* Aim of the exercise: Lines outside the range are not wanted. Give again exactly the lines between the line holding "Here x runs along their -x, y" and the line holding "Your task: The", inclusive, from the listing below.

BEGIN Available records

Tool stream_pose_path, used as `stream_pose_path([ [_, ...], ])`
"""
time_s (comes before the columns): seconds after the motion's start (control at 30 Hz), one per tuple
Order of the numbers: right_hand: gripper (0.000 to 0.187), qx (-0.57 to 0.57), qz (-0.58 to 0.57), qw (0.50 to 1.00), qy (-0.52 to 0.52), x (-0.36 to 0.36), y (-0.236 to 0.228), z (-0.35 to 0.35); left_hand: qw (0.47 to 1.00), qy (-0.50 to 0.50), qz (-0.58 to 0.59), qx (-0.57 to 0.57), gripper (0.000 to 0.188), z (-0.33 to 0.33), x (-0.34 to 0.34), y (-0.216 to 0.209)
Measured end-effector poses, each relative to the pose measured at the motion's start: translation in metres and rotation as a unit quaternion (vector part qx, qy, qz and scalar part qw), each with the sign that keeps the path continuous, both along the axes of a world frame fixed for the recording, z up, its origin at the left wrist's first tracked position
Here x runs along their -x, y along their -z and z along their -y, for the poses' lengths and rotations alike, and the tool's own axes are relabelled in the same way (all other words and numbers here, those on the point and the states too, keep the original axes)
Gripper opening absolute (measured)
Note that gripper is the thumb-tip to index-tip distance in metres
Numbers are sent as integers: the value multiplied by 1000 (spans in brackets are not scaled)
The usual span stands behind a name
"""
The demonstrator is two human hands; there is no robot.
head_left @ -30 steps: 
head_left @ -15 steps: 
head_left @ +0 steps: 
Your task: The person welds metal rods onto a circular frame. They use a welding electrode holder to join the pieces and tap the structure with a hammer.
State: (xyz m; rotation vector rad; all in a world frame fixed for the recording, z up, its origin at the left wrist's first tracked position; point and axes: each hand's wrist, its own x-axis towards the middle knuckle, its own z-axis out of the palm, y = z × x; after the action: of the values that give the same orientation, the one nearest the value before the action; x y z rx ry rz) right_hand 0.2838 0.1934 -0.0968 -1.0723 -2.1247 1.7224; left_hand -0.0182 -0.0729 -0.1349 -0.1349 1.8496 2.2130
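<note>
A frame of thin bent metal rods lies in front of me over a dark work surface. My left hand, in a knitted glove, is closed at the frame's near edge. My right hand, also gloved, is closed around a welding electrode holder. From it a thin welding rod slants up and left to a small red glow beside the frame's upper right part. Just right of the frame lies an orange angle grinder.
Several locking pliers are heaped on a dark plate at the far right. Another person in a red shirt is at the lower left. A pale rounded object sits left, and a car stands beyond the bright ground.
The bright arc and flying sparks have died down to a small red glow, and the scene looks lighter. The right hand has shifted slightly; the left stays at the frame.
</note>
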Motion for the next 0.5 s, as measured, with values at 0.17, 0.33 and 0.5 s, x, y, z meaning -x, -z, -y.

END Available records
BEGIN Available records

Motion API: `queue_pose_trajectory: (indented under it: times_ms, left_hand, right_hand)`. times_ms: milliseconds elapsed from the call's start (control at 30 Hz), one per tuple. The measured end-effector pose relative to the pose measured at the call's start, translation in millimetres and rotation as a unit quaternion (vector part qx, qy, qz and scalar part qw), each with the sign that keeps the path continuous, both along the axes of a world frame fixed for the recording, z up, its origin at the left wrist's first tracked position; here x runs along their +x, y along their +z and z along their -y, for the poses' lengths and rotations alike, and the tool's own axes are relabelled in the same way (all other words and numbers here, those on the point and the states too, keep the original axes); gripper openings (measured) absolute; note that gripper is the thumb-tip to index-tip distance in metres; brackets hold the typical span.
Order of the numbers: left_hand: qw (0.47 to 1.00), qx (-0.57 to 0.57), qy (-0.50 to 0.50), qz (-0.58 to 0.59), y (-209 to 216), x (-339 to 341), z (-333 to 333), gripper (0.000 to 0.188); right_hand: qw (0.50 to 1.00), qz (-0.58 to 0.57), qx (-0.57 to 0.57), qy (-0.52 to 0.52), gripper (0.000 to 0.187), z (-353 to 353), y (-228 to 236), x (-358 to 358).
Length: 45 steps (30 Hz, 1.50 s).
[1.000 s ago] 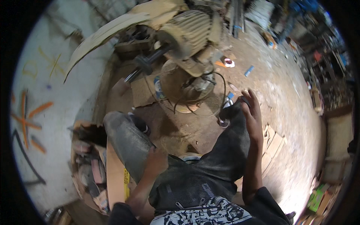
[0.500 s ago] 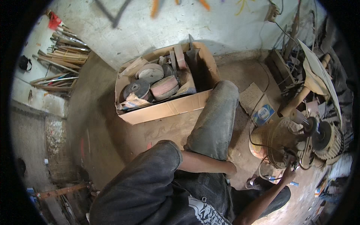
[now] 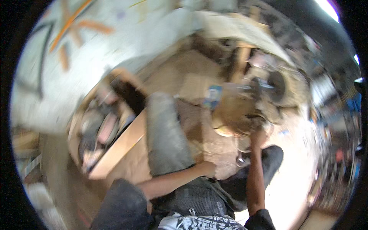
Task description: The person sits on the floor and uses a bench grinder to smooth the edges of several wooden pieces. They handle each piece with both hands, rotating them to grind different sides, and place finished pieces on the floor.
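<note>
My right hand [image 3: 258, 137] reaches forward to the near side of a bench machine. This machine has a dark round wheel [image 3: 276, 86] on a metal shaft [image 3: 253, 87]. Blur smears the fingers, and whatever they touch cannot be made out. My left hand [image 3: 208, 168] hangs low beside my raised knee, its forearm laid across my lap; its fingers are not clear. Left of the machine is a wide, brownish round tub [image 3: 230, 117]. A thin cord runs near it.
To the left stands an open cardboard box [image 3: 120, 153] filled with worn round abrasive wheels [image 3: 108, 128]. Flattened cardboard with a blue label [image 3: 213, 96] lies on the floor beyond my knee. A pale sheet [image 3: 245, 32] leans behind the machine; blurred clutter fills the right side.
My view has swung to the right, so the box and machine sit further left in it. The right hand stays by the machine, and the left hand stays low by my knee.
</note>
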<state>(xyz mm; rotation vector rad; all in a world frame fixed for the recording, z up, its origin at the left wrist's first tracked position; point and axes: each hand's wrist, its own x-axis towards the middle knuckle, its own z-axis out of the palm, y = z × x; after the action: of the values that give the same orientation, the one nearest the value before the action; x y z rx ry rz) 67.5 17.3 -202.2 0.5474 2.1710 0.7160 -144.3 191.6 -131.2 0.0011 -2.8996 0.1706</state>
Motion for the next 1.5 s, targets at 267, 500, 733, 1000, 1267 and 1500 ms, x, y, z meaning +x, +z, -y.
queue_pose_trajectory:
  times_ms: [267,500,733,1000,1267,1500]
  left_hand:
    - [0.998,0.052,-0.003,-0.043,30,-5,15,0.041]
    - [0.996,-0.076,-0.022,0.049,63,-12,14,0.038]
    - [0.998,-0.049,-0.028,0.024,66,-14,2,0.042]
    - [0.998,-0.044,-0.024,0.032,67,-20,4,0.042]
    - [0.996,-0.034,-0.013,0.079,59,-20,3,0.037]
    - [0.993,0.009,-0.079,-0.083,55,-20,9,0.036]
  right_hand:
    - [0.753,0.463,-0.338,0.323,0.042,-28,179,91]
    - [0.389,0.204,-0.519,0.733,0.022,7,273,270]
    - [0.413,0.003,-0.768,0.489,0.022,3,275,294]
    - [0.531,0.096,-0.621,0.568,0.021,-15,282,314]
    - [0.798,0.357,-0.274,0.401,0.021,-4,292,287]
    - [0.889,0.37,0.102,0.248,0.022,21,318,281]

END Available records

* Solution to this problem:
Here x runs along their -x, y along their -z and z along their -y, for the poses' lengths and rotations alike, and the tool's own axes are relabelled in the same way (all other words and numbers here, those on the point and the states too, keep the original axes)
Gripper opening absolute (measured)
Note that gripper is the thumb-tip to index-tip distance in metres
Numbers are sent as integers: the value multiplied by 1000 (spans in brackets are not scaled)
The usual span stands behind a name
"""
The demonstrator is two human hands; there is no robot.
head_left @ -30 steps: 
head_left @ -15 steps: 
head_left @ +0 steps: 
Your task: The person welds metal rods onto a circular frame. They use a welding electrode holder to join the pieces and tap the structure with a hammer.

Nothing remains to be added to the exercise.